Scan the entries below and return each line that contains "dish".

===== RECORDS FOR THIS TASK

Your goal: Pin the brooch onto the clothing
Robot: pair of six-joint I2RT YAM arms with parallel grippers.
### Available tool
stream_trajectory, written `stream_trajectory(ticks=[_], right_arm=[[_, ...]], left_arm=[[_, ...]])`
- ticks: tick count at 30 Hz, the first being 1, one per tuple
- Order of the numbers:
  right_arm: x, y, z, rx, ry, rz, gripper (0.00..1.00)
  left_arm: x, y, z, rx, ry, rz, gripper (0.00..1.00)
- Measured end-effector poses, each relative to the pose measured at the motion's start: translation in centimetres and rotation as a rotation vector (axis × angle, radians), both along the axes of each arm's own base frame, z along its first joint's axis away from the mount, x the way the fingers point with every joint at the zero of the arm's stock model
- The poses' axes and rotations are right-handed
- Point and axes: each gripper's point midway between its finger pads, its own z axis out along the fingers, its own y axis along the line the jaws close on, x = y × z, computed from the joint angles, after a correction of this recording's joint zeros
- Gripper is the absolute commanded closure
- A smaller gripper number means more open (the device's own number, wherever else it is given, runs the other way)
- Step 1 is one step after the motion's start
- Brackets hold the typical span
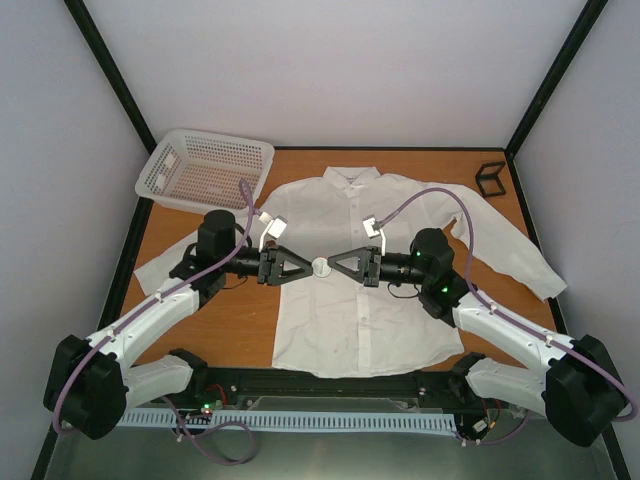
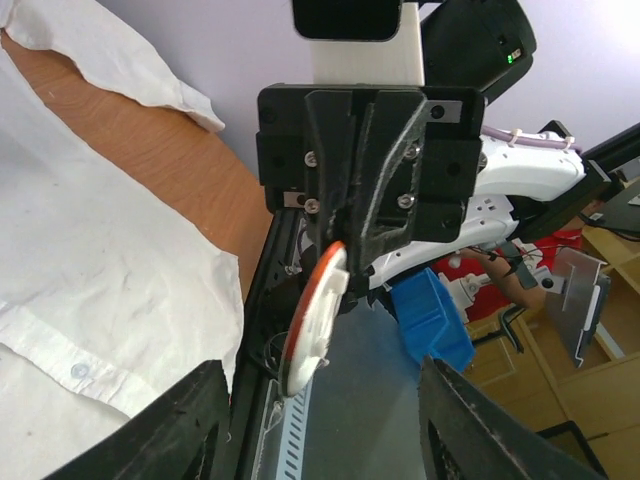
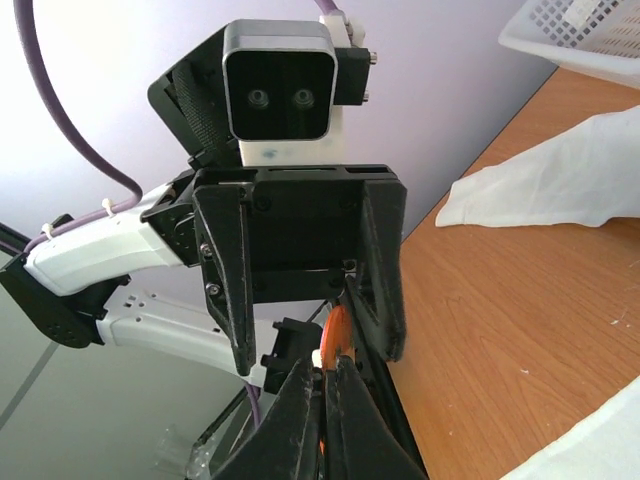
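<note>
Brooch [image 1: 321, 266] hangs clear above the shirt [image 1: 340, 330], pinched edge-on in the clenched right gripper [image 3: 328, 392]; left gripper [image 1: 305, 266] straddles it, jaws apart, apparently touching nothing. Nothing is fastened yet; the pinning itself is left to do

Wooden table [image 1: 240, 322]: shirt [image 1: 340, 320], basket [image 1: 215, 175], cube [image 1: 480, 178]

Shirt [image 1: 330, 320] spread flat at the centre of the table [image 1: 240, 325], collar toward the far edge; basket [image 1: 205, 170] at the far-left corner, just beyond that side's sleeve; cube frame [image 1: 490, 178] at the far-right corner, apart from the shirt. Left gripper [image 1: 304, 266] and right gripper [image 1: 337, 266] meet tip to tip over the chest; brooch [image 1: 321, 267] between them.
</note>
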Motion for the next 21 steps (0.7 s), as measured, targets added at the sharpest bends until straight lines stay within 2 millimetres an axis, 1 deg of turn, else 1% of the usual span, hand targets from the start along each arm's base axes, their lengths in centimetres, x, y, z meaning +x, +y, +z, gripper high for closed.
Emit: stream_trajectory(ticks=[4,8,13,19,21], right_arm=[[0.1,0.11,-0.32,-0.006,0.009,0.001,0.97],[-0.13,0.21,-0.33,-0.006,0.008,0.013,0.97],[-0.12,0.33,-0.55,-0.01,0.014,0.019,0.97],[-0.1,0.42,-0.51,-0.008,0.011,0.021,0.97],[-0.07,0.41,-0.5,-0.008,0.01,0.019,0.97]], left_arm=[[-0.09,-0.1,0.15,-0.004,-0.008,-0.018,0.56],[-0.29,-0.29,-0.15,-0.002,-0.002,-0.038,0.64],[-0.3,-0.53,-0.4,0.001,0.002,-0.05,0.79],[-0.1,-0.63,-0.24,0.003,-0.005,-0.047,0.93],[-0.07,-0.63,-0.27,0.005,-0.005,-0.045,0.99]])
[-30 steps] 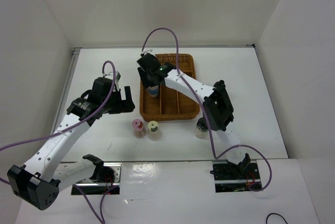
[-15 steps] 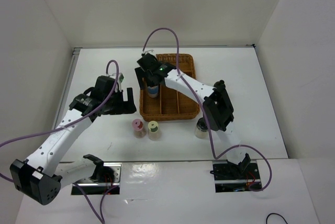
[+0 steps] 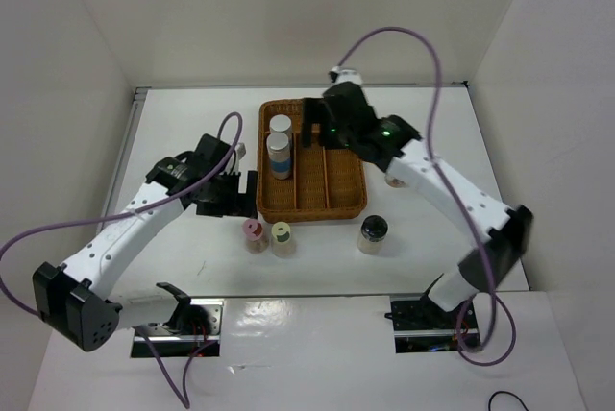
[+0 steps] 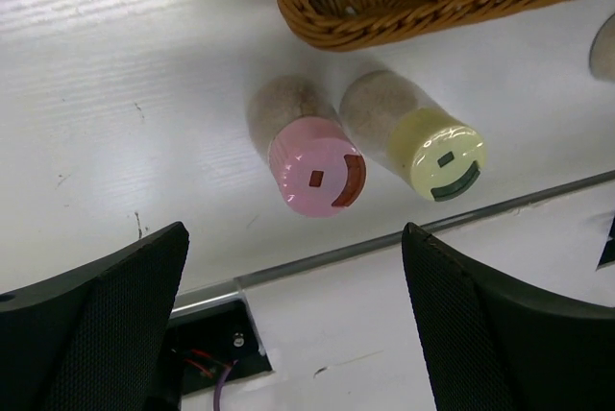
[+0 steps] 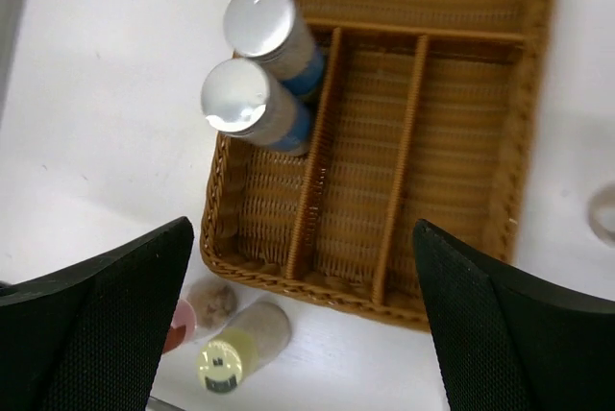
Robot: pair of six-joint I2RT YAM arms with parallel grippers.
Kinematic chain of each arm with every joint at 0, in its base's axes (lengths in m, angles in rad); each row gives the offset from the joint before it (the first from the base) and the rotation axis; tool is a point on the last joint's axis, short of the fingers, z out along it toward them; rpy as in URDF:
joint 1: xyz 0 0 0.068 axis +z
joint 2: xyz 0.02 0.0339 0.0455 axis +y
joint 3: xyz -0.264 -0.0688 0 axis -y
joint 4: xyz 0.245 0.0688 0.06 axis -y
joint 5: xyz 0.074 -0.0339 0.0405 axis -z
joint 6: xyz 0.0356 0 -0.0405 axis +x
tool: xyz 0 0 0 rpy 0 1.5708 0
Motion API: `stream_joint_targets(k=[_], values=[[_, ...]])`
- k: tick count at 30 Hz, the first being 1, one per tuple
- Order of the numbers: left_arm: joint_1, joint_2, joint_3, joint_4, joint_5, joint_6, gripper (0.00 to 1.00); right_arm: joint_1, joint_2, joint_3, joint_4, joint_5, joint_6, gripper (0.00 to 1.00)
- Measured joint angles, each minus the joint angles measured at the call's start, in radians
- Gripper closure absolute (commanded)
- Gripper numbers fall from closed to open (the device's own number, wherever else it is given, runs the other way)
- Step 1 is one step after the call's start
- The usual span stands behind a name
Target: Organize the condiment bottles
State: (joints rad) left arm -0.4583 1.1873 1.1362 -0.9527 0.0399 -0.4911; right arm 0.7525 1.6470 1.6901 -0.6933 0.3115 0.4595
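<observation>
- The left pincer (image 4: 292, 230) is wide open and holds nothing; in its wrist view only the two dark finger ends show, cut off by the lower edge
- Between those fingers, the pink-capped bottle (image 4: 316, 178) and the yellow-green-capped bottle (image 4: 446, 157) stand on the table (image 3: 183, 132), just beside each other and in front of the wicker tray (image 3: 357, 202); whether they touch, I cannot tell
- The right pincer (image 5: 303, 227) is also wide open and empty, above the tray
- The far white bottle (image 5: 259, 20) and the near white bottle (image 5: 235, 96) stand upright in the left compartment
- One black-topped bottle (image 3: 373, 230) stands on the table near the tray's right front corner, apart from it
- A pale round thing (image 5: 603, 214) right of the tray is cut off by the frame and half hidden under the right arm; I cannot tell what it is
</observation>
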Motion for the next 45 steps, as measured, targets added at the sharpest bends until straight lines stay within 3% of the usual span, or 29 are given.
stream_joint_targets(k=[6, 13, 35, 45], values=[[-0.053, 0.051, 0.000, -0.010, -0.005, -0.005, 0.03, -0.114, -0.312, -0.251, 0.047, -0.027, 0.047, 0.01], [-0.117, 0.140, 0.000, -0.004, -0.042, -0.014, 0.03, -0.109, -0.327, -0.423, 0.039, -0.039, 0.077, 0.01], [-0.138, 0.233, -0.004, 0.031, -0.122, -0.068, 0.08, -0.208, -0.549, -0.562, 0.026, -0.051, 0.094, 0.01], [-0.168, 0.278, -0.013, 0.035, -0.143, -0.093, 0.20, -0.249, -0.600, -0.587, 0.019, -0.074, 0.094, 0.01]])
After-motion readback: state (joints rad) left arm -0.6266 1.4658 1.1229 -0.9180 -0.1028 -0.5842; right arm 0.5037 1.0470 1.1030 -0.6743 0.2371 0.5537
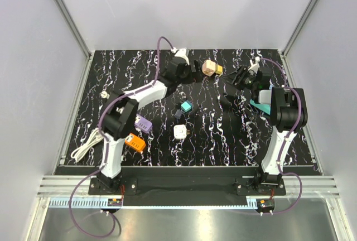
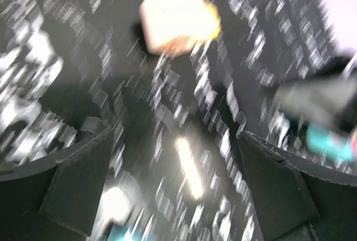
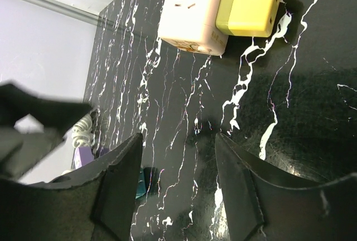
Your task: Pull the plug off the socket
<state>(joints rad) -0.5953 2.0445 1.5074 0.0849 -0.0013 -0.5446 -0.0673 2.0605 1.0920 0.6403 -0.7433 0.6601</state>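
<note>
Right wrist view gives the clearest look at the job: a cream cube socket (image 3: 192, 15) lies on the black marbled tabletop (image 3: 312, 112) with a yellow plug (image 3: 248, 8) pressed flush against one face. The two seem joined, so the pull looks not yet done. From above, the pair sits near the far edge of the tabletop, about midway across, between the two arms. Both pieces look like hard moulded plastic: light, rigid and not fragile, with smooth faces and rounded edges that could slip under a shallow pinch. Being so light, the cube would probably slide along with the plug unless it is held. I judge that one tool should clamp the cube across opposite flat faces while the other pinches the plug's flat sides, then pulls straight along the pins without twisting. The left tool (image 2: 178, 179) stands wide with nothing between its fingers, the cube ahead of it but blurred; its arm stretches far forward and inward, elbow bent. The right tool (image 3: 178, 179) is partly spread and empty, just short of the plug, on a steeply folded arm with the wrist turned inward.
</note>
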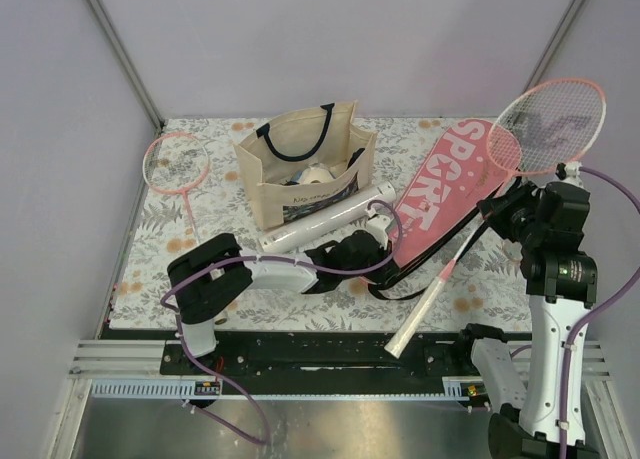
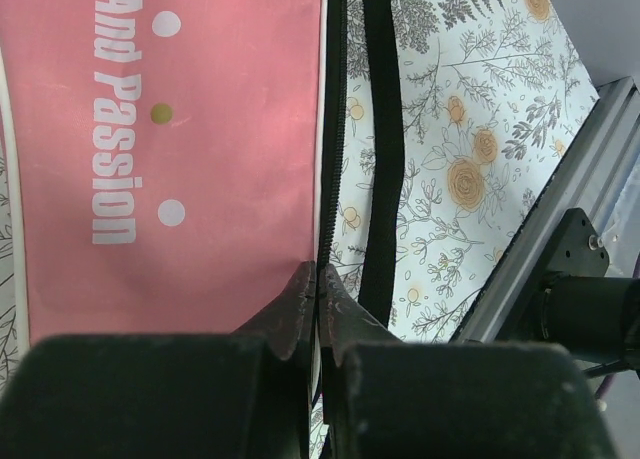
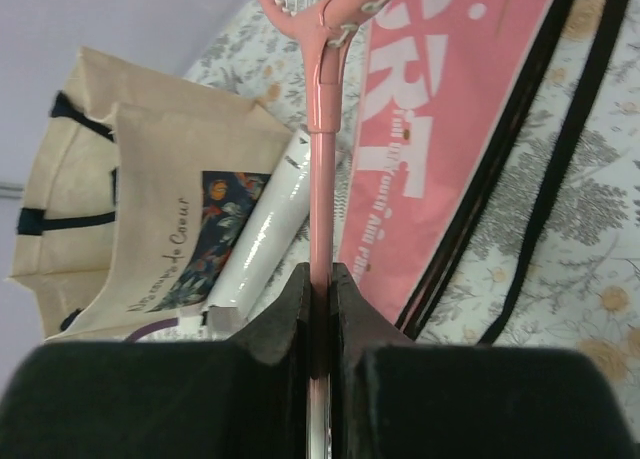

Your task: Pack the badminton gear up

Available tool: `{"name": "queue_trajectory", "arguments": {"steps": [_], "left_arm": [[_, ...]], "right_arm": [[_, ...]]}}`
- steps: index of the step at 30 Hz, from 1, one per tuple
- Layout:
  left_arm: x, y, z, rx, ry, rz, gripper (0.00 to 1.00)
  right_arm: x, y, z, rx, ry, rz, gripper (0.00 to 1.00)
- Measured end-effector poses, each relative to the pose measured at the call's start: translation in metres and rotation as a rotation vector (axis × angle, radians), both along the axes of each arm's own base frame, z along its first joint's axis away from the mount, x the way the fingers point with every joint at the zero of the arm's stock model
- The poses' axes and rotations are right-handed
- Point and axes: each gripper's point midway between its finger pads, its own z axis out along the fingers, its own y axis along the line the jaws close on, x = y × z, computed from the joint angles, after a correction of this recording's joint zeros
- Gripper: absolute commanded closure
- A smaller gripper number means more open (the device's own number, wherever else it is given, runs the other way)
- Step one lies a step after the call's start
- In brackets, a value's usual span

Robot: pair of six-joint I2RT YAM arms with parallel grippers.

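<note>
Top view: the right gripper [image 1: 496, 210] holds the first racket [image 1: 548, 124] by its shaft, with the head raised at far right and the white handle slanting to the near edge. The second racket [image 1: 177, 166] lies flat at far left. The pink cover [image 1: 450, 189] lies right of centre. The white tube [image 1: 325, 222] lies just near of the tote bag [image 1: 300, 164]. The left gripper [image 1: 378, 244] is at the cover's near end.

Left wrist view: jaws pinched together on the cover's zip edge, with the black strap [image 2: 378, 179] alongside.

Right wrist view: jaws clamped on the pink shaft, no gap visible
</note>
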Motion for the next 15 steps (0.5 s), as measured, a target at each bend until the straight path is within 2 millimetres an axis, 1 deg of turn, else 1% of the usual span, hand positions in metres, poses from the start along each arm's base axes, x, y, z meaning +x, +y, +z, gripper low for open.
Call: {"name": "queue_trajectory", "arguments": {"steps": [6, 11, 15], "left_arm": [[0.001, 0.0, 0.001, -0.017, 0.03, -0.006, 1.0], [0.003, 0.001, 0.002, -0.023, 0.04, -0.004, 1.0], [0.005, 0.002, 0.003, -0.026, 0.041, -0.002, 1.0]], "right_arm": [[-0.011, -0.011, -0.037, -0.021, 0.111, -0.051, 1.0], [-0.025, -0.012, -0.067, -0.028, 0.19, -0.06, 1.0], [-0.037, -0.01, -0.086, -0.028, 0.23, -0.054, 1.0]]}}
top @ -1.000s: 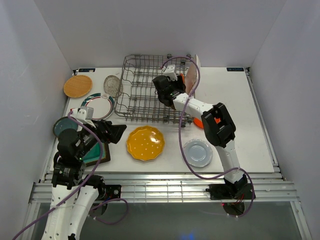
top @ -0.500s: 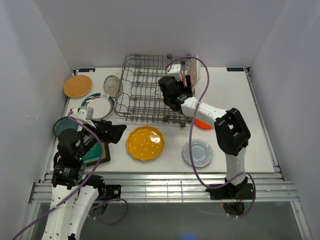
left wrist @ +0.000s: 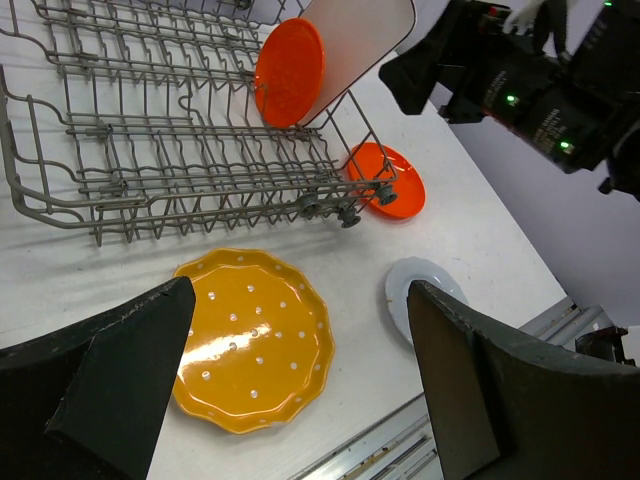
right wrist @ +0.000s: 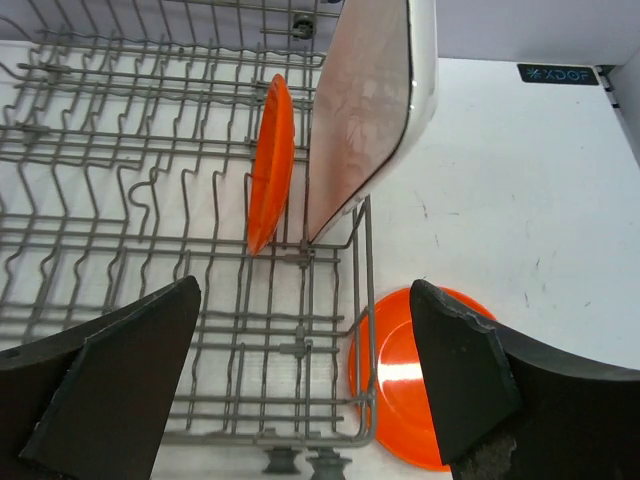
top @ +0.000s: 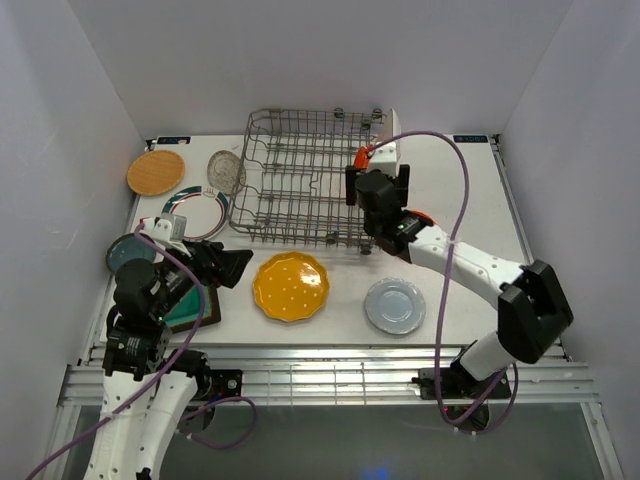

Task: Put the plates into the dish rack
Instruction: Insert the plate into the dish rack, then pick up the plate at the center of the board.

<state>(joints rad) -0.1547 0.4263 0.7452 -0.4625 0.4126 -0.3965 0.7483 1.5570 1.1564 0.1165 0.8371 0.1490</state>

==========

> _TASK ANSWER_:
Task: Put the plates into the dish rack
Instruction: Insert the plate into the dish rack, then pick up the plate at the center of the board.

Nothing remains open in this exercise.